# Assigned task
Please write out all of the entries exactly as they appear.

------------------------------------

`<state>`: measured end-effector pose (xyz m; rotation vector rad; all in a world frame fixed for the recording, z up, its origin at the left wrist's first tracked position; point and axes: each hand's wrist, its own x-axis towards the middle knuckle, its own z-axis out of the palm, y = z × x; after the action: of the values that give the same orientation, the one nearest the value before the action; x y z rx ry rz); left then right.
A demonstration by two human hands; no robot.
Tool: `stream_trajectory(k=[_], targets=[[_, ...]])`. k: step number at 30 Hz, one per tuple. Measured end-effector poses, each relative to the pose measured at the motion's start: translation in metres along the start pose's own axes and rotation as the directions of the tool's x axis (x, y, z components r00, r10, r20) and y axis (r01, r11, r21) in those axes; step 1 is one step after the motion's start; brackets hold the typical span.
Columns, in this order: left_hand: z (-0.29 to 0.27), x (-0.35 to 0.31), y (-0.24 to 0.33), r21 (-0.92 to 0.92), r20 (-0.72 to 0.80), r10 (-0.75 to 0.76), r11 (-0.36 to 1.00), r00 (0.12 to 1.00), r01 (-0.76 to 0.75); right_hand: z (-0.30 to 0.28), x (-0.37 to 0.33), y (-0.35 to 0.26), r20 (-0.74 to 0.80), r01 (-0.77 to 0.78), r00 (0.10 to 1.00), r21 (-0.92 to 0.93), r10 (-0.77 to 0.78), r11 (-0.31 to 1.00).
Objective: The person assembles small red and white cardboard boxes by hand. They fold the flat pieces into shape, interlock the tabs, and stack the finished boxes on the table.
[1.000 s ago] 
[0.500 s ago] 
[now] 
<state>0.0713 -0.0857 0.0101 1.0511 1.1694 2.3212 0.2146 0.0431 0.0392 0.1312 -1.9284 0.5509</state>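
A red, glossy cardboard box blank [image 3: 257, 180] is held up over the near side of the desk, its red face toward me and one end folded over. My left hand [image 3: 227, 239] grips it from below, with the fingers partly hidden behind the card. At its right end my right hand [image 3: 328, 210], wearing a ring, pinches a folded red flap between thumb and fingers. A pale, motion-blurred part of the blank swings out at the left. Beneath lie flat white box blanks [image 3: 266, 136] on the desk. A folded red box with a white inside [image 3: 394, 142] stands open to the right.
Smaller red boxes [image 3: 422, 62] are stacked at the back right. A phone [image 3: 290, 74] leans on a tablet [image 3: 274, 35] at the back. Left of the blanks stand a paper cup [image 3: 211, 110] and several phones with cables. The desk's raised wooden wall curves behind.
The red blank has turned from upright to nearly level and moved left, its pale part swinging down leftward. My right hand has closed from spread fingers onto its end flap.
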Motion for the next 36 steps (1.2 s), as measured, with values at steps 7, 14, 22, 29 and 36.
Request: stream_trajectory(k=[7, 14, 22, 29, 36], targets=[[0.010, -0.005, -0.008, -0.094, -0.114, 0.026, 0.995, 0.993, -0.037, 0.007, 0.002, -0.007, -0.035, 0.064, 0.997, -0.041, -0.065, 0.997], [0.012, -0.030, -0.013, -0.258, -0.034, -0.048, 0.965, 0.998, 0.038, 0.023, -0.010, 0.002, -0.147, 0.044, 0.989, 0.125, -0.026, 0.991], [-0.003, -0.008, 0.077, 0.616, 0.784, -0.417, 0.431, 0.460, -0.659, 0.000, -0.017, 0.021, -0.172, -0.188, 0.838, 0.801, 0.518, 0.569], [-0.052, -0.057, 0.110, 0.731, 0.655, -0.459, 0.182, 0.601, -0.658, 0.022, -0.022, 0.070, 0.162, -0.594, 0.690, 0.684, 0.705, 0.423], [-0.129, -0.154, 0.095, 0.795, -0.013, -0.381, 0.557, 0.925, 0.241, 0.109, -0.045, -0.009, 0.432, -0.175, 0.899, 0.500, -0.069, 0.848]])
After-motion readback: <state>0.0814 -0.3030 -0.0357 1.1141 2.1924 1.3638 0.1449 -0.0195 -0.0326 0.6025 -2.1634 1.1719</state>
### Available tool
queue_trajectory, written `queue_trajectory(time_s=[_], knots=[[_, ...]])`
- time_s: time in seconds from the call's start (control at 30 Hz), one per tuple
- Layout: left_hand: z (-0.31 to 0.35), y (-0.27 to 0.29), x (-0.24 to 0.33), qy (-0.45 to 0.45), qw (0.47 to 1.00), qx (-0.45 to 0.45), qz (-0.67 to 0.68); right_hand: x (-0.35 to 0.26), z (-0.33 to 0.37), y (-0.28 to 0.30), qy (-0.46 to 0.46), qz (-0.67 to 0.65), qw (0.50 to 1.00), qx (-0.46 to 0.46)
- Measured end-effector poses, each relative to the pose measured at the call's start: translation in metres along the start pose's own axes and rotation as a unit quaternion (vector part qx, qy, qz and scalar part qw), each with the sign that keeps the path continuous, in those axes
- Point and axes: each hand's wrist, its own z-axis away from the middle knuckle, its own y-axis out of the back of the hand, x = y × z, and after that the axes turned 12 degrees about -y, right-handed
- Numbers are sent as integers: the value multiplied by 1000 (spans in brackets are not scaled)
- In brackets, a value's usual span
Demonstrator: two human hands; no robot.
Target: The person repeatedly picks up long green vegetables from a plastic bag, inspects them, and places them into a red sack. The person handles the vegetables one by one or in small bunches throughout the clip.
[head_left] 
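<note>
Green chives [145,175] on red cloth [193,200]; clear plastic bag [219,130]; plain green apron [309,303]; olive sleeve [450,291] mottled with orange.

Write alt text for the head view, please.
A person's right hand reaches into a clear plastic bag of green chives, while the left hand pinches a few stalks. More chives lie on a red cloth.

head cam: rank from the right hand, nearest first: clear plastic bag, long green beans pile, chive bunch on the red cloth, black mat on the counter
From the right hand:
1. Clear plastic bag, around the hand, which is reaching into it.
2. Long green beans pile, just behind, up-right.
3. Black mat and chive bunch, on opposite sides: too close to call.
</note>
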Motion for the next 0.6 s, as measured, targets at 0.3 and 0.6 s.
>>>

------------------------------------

# Answer section
`<state>`: measured end-effector pose (xyz m; rotation vector rad; all in a world frame fixed for the recording, z up, its origin at the left wrist's first tracked position; point and axes: each hand's wrist, its own x-axis towards the middle knuckle, its own z-axis out of the palm, y = z × x; after the action: of the values that give the same orientation, the one nearest the value before the action; x y z rx ry rz); left then right.
A demonstration by two human hands; no robot.
Tool: `stream_trajectory(k=[_], targets=[[_, ...]])`. k: step number at 30 Hz, one per tuple. Measured end-effector poses, each relative to the pose measured at the motion's start: translation in metres along the start pose's own axes and rotation as the directions of the tool's x axis (x, y, z components r00, r10, r20) and y axis (r01, r11, r21) in those axes; step 1 is one step after the motion's start; brackets hold the typical span.
Columns, in this order: left_hand: z (-0.29 to 0.27), x (-0.35 to 0.31), y (-0.24 to 0.33), r21 (-0.92 to 0.92), r20 (-0.72 to 0.80), r10 (-0.75 to 0.76), r11 (-0.36 to 1.00), r00 (0.12 to 1.00), r01 (-0.76 to 0.75); right_hand: z (-0.30 to 0.28), x (-0.37 to 0.33), y (-0.35 to 0.26), r20 (-0.74 to 0.80), r01 (-0.77 to 0.78), r00 (0.10 to 1.00), r21 (-0.92 to 0.93), r10 (-0.77 to 0.78), r11 (-0.31 to 1.00).
Objective: The person assembles small red and white cardboard boxes by hand. They fold the flat pieces into shape, interlock the tabs, and stack the finished boxes on the table.
[1.000 s ago] 
[0.500 s ago] 
[now] 
<state>0.0713 -0.0857 0.0101 1.0511 1.1694 2.3212 0.2146 0.0431 0.0392 0.1312 -1.9284 0.5509</state>
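A red, glossy cardboard box blank [image 3: 257, 180] is held up over the near side of the desk, its red face toward me and one end folded over. My left hand [image 3: 227, 239] grips it from below, with the fingers partly hidden behind the card. At its right end my right hand [image 3: 328, 210], wearing a ring, pinches a folded red flap between thumb and fingers. A pale, motion-blurred part of the blank swings out at the left. Beneath lie flat white box blanks [image 3: 266, 136] on the desk. A folded red box with a white inside [image 3: 394, 142] stands open to the right.
Smaller red boxes [image 3: 422, 62] are stacked at the back right. A phone [image 3: 290, 74] leans on a tablet [image 3: 274, 35] at the back. Left of the blanks stand a paper cup [image 3: 211, 110] and several phones with cables. The desk's raised wooden wall curves behind.
The red blank has turned from upright to nearly level and moved left, its pale part swinging down leftward. My right hand has closed from spread fingers onto its end flap.
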Motion for the next 36 steps (1.2 s), as measured, with values at steps 7, 14, 22, 29 and 36.
Request: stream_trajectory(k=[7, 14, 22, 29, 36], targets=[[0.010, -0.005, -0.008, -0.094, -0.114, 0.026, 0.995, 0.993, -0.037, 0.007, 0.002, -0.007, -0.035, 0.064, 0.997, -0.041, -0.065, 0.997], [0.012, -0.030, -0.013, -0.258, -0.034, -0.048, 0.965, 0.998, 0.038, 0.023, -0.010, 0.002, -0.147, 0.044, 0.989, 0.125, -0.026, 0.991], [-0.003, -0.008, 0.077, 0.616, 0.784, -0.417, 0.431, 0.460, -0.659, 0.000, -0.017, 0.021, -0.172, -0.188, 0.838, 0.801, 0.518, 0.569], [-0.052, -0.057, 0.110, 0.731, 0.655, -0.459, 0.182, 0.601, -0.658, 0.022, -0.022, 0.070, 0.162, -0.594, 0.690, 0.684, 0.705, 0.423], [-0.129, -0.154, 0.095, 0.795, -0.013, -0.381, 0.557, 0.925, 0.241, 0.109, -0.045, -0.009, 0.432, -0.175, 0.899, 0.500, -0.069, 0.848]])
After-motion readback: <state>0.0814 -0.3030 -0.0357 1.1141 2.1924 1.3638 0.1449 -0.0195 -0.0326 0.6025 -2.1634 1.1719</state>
### Available tool
queue_trajectory, written `queue_trajectory(time_s=[_], knots=[[_, ...]])`
- time_s: time in seconds from the call's start (control at 30 Hz), one per tuple
- Layout: left_hand: z (-0.31 to 0.35), y (-0.27 to 0.29), x (-0.24 to 0.33), qy (-0.45 to 0.45), qw (0.47 to 1.00), qx (-0.45 to 0.45), qz (-0.67 to 0.68); right_hand: x (-0.35 to 0.26), z (-0.33 to 0.37), y (-0.28 to 0.30), qy (-0.46 to 0.46), qz (-0.67 to 0.65), qw (0.50 to 1.00), qx (-0.46 to 0.46)
- Measured end-effector poses, each relative to the pose measured at the call's start: translation in metres along the start pose's own axes and rotation as a unit quaternion (vector part qx, qy, qz and scalar part qw), each with the sign that keeps the path continuous, in those axes
- Point and axes: each hand's wrist, its own z-axis away from the middle knuckle, its own y-axis out of the back of the hand, x = y × z, and after that the axes turned 12 degrees about -y, right-handed
- Numbers are sent as integers: the value multiplied by 1000 (spans in brackets are not scaled)
- In brackets, a value's usual span
Demonstrator: two human hands; no robot.
Target: The person repeatedly picks up long green vegetables from a plastic bag, inspects them, and places them into a red sack. The person handles the vegetables one by one or in small bunches throughout the clip.
[head_left] 
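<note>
Green chives [145,175] on red cloth [193,200]; clear plastic bag [219,130]; plain green apron [309,303]; olive sleeve [450,291] mottled with orange.

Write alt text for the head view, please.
A person's right hand reaches into a clear plastic bag of green chives, while the left hand pinches a few stalks. More chives lie on a red cloth.

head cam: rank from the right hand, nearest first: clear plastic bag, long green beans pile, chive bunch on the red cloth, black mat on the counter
From the right hand:
1. Clear plastic bag, around the hand, which is reaching into it.
2. Long green beans pile, just behind, up-right.
3. Black mat and chive bunch, on opposite sides: too close to call.
</note>
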Motion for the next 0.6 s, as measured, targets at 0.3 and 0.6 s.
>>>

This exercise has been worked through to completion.